__Requirement__. From the listing below, copy only the lines from the line that contains "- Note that" to the line that contains "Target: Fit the", counting those two lines as part of the copy.

__Source material__.
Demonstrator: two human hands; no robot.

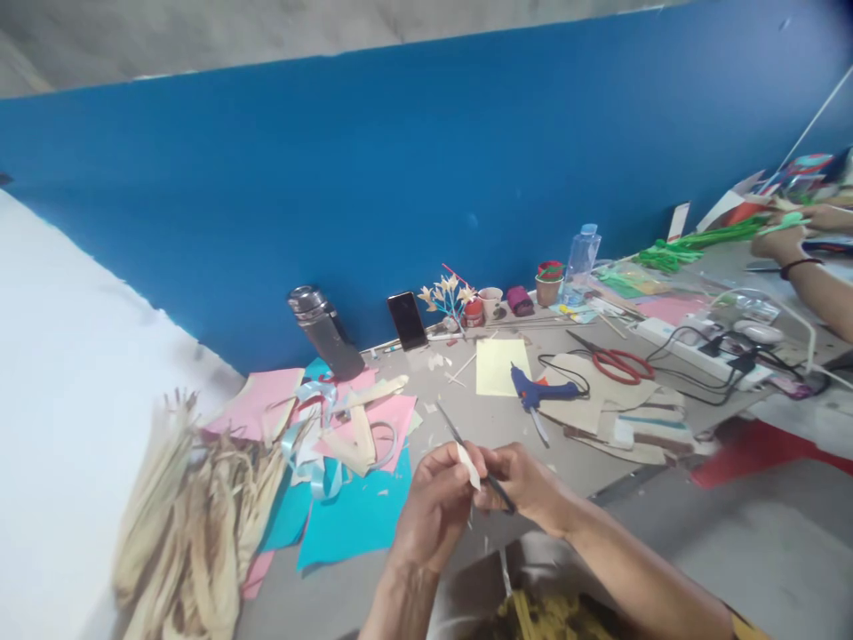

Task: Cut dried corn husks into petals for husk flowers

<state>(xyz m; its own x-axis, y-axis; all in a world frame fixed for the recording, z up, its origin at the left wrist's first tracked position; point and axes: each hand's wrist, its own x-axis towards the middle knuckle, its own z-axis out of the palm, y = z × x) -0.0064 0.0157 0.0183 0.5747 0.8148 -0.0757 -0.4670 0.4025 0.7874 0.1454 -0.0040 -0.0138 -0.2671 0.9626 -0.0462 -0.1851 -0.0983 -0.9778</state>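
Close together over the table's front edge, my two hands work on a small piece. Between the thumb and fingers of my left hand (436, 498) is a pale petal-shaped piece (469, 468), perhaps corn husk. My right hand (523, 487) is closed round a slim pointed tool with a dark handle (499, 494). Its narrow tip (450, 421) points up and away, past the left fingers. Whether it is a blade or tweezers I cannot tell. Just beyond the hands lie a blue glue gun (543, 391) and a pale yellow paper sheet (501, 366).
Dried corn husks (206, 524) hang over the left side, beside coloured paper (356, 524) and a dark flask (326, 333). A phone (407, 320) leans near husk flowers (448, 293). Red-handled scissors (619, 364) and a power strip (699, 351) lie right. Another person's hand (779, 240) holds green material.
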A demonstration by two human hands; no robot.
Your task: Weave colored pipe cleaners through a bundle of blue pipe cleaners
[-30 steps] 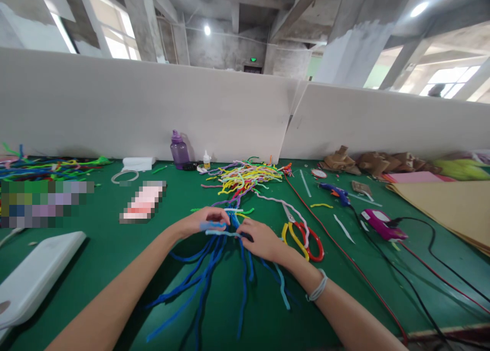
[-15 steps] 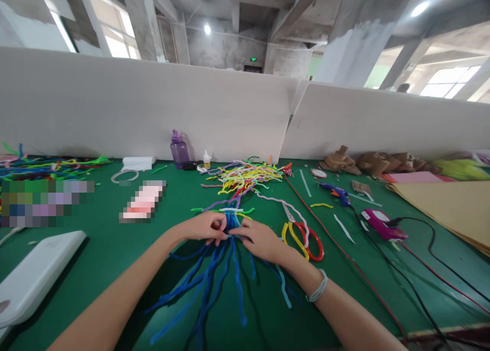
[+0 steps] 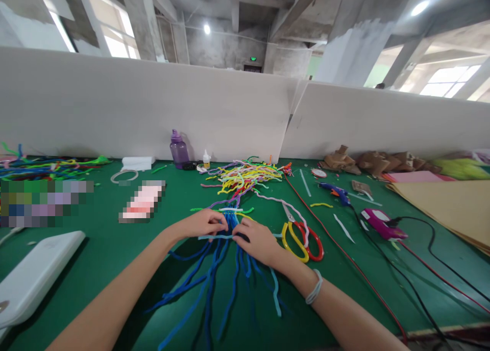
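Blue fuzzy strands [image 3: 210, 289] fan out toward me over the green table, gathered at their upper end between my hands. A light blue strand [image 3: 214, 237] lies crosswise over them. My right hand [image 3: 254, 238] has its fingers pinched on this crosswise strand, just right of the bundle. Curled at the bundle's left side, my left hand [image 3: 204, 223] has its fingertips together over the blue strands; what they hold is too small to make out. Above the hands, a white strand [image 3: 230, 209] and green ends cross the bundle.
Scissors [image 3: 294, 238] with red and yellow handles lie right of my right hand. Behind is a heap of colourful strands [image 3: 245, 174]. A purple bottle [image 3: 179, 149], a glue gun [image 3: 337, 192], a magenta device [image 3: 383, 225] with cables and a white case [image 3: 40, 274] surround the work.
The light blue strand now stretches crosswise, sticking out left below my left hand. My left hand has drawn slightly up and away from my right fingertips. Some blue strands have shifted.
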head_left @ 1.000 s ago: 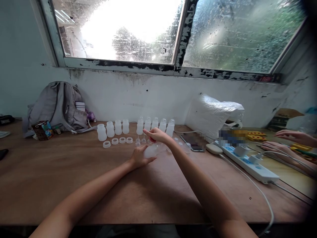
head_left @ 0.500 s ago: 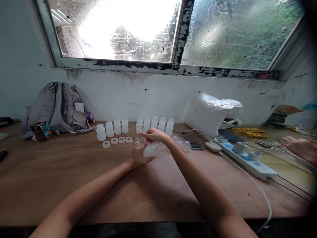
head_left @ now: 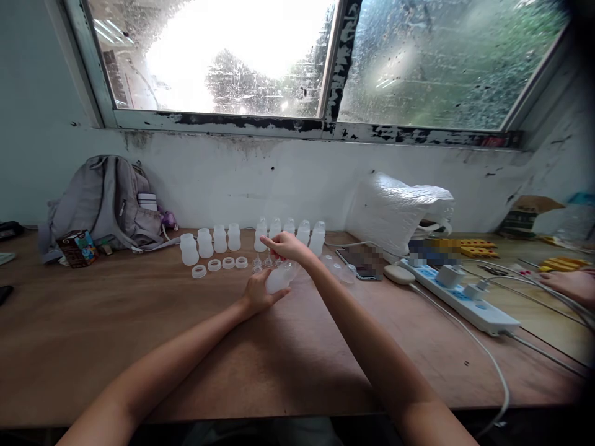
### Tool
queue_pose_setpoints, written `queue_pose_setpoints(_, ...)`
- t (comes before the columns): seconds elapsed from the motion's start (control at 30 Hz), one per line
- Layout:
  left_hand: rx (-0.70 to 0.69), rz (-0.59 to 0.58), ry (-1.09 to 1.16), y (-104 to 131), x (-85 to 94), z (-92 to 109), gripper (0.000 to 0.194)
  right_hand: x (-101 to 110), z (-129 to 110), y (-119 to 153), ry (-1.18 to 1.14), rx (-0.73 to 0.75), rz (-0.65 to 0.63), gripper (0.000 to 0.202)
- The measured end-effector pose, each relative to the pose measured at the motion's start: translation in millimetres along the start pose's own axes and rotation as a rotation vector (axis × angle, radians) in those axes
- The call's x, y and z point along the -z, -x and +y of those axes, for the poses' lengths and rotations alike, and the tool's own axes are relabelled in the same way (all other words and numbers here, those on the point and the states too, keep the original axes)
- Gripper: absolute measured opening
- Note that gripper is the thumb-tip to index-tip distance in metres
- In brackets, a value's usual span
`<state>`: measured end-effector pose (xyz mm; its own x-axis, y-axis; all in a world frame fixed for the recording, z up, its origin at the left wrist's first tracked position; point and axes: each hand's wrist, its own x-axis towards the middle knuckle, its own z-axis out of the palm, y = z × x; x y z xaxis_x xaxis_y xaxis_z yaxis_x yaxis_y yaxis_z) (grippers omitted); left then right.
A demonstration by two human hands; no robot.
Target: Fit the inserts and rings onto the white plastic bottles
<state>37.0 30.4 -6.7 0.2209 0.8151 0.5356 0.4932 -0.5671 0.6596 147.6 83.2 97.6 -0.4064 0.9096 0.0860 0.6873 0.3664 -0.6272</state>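
My left hand [head_left: 257, 293] is wrapped round a frosted white baby bottle [head_left: 277, 280], which it holds tilted above the table. Over the bottle's upper end is my right hand [head_left: 289, 246], its fingers curled down on it and partly hidden. Just behind stand several capped bottles [head_left: 318, 238] in a row. Clear nipples [head_left: 257, 266] lie close to the left hand. Further left are several open bottles [head_left: 189, 249], with white collar rings [head_left: 199, 271] in front of them. Clear domed caps [head_left: 348, 274] rest right of the held bottle.
A phone [head_left: 360, 265], a round white puck [head_left: 398, 275] and a power strip [head_left: 465, 303] with cables lie to the right. Behind them is a white plastic bag [head_left: 400, 210]. A grey backpack [head_left: 100, 204] and a small box [head_left: 77, 248] stand left. Another person's hand [head_left: 569, 286] is at far right.
The held bottle and both my hands have shifted very slightly, still together. At far right the other person's hand has moved down and outward, showing yellow pieces behind it.
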Motion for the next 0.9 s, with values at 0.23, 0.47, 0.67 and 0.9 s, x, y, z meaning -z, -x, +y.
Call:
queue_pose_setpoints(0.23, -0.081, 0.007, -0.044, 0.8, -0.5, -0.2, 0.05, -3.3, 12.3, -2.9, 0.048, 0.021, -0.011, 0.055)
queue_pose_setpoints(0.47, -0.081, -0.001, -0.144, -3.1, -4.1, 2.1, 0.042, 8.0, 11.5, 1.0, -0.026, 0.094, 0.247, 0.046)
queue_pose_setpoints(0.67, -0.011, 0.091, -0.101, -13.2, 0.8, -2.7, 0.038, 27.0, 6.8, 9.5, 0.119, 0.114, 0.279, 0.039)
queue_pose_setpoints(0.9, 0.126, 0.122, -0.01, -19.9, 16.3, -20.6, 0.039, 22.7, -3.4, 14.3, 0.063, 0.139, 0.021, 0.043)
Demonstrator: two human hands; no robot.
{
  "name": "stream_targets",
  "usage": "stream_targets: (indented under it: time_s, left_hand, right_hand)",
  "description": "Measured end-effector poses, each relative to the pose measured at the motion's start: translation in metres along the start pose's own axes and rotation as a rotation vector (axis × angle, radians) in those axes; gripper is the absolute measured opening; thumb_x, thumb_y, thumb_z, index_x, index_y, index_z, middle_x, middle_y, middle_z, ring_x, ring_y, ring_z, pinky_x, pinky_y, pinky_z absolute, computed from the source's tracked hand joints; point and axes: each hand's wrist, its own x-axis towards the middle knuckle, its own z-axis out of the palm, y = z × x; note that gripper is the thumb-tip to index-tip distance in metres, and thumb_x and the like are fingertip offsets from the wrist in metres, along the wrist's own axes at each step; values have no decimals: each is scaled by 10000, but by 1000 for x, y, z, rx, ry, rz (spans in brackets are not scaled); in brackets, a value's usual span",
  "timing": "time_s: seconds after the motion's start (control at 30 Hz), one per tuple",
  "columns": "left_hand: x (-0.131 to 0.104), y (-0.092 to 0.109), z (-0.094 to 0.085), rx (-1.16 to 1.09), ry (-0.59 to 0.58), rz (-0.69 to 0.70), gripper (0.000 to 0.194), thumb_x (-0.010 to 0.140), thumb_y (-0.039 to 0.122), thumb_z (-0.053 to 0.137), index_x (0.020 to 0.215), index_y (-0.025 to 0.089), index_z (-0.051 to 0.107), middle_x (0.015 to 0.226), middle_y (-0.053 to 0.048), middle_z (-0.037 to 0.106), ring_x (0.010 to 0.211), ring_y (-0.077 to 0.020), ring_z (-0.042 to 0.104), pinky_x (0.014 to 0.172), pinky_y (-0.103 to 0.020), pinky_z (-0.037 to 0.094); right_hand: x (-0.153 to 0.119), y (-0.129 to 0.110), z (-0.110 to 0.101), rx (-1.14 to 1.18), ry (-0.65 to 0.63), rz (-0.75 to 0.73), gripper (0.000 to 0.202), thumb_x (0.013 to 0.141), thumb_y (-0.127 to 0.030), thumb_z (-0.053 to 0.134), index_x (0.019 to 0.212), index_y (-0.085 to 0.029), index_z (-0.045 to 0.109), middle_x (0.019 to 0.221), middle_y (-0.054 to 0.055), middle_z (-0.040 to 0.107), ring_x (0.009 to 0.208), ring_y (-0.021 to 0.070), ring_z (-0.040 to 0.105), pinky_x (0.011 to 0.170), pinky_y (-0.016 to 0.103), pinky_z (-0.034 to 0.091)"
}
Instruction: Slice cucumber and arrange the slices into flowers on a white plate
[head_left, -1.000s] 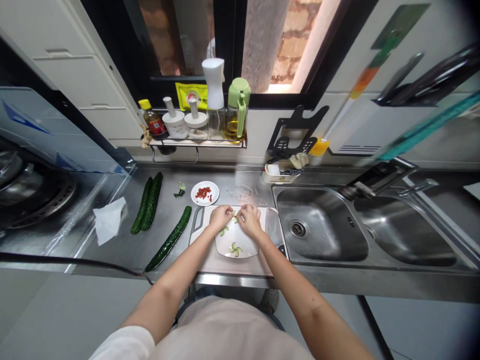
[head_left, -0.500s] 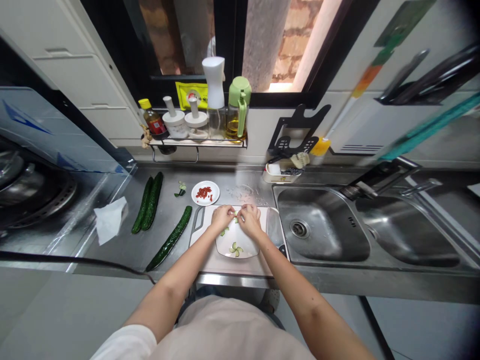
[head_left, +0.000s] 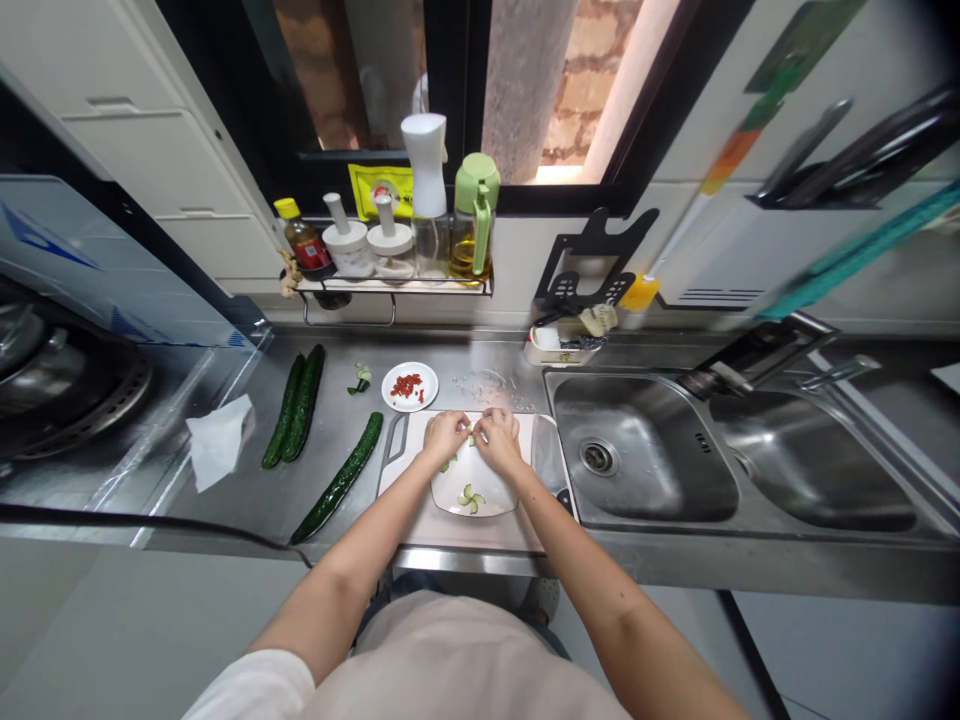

__Solution for this exercise__.
- Note that gripper is the thumb-tip to index-tip distance in metres
- In brackets, a value's usual span
`<state>`: measured end-effector pose (xyz mm; its own x-axis, y-axis; all in a world frame fixed for the recording, z up, its origin at the left wrist's first tracked position; point and axes: each hand's wrist, its own x-axis towards the middle knuckle, its own z-axis out of the palm, y = z × x; x y z xaxis_x xaxis_y xaxis_z yaxis_x yaxis_y yaxis_z) (grippers omitted); left then right.
A demonstration by two human hands; no robot.
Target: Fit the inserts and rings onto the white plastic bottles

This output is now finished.